## Exercise
Each line from the one containing "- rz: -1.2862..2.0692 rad" through the end of the data must be retyped exactly, and no other line.

-------- Provided data

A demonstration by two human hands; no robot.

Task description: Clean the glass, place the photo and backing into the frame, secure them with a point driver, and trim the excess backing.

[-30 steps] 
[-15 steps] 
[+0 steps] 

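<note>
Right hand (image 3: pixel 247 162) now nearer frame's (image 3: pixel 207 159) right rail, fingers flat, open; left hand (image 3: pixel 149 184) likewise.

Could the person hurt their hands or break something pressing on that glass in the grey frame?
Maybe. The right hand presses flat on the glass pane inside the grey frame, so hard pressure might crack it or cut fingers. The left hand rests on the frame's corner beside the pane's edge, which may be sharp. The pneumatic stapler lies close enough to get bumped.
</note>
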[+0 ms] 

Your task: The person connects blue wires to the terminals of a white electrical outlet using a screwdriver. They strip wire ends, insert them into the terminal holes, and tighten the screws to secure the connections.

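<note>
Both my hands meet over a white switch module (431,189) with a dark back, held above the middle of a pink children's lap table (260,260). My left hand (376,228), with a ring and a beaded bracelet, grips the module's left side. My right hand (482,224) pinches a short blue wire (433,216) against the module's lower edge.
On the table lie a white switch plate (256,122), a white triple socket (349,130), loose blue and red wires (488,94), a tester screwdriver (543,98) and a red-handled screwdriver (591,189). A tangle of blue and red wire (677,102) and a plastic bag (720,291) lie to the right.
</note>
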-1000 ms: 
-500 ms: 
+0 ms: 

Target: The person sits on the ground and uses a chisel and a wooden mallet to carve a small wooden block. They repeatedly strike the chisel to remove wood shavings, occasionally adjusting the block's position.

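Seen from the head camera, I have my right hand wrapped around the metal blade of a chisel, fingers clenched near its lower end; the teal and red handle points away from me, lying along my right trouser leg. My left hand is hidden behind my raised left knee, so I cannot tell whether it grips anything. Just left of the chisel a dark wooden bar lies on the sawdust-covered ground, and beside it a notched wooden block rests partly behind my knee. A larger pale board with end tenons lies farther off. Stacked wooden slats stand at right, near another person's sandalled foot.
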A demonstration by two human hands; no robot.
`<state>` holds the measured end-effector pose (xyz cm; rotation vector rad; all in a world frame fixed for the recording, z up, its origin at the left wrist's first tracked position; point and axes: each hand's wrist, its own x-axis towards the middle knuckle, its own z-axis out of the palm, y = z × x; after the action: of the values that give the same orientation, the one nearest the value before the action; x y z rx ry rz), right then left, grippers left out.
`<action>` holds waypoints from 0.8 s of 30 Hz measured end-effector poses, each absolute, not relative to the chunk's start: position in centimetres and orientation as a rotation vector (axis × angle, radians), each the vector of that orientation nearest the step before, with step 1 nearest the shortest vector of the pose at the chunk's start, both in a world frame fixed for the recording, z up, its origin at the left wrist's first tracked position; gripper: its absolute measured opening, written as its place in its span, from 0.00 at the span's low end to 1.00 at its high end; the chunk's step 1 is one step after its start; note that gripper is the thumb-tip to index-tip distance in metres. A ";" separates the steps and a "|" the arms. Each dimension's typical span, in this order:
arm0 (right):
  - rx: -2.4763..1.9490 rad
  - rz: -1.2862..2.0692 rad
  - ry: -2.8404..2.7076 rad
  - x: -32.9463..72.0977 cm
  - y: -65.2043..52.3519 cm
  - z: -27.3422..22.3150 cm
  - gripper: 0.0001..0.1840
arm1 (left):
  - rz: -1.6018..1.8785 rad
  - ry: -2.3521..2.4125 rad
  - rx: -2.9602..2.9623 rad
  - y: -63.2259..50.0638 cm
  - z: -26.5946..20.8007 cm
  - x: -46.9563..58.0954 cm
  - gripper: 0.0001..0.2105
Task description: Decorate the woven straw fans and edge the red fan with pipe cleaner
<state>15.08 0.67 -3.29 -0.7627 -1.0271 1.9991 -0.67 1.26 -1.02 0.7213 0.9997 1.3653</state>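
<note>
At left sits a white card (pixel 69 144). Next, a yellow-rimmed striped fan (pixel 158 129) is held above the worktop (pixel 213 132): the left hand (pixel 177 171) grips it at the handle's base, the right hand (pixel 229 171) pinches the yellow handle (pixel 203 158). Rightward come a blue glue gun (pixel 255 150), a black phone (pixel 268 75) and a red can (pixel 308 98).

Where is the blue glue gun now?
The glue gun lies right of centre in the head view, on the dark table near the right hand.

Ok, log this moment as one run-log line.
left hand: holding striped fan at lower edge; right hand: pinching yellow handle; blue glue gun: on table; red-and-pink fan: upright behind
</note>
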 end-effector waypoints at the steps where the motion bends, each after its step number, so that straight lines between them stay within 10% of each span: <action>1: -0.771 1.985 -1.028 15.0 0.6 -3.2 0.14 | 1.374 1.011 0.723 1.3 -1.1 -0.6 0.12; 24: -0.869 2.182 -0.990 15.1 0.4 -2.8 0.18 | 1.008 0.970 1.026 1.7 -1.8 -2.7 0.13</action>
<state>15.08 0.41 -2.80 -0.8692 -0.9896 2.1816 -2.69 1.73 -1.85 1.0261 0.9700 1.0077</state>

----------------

## Written solution
  - rz: -1.2862..2.0692 rad
  - ry: -2.8404..2.7076 rad
  - x: -32.9463..72.0977 cm
  - y: -65.2043..52.3519 cm
  - z: -27.3422..22.3150 cm
  - gripper: 0.0001..0.1840
arm1 (left):
  - rz: -1.6018..1.8785 rad
  - ry: -2.3521..2.4125 rad
  - rx: -2.9602..2.9623 rad
  - y: -63.2259..50.0638 cm
  - z: -26.5946..20.8007 cm
  - x: -46.9563..58.0954 cm
  - gripper: 0.0001..0.2105
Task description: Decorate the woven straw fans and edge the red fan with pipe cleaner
<state>15.08 0.67 -3.29 -0.7627 -1.0271 1.9991 -0.67 1.26 -1.02 0.7213 0.9997 1.3653</state>
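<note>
At left sits a white card (pixel 69 144). Next, a yellow-rimmed striped fan (pixel 158 129) is held above the worktop (pixel 213 132): the left hand (pixel 177 171) grips it at the handle's base, the right hand (pixel 229 171) pinches the yellow handle (pixel 203 158). Rightward come a blue glue gun (pixel 255 150), a black phone (pixel 268 75) and a red can (pixel 308 98).

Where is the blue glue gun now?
The glue gun lies right of centre in the head view, on the dark table near the right hand.

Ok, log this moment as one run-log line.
left hand: holding striped fan at lower edge; right hand: pinching yellow handle; blue glue gun: on table; red-and-pink fan: upright behind
</note>
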 end-effector waypoints at the steps where the motion bends, each after its step number, so that straight lines between them stay within 10% of each span: <action>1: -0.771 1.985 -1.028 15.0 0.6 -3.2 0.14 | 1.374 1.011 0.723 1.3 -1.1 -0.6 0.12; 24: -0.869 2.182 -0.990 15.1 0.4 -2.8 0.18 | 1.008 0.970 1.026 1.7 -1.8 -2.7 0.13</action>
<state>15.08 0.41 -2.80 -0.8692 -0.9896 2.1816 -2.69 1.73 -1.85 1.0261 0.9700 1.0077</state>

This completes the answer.